ロシアでまた記者が不審死 謎残る転落死 シリアで民間軍事会社が送った露戦闘員死亡を暴露

 【モスクワ=遠藤良介】ロシア中部のエカテリンブルクでこのほど、地元通信社のマクシム・ボロジン記者(32)が自宅アパートから転落し、死亡する事案があった。この記者は2月、シリア内戦にロシア系民間軍事会社(PMC)が極秘参画し、ロシア人戦闘員に死者が出ていることを告発していた。ロシアでは、政権や当局を批判する記者の不審死が後を絶たず、国内外から真相究明を求める声が出ている。

 ボロジン記者は12日、エカテリンブルク市内の自宅アパート5階のベランダから転落しているのを発見され、15日に収容先の病院で死亡した。

 捜査当局は、発見当時のアパートが施錠されていたことなどから、自殺か事故だと見ている。

 ただ、ボロジン記者と交友のあった人権活動家によると、記者は転落前日の11日午前5時頃、「アパートの階段やベランダに武器を持った迷彩服の治安要員がいる。

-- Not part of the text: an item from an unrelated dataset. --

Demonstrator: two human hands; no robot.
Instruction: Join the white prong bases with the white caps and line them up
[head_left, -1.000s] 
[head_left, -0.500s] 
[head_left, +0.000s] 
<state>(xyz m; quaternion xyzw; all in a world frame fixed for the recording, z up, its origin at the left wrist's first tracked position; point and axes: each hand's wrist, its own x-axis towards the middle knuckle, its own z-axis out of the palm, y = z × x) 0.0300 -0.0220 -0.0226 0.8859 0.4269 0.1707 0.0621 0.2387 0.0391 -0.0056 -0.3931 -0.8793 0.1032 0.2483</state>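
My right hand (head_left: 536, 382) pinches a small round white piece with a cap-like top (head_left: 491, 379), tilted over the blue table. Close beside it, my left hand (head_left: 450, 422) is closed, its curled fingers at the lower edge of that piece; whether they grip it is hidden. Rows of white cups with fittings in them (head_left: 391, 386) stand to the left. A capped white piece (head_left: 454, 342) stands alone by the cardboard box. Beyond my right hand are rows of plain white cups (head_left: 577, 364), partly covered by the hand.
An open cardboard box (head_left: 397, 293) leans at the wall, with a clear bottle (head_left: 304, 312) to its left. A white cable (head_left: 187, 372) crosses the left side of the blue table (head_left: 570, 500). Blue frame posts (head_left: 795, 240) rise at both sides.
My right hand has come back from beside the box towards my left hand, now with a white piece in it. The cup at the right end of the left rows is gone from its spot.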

家宅捜索が始まるのではないか」とおびえた声で電話してきた。約1時間後、「演習だったようだ。申し訳ない」と不可解なことを伝えてきたという。

 ボロジン記者は2月中旬、ロシアで公式には禁じられているPMCを通じて地元出身者がシリアに派遣され、死者が出ていることを特報した。

 このPMCはプーチン露大統領に近いとされ、2月には、米軍など有志連合の空爆で推定約300人の死傷者が出た。シリア介入を「限定的」と説明してきたプーチン政権には不都合な内容だ。

 ニューヨークに本部を置く非営利団体「ジャーナリスト保護委員会」(CPJ)によると、ロシアでは1992年以降で58人のジャーナリストが殺害された。2006年に著名な女性ジャーナリスト、アンナ・ポリトコフスカヤさんが射殺された事件をはじめ、大半が未解決だ。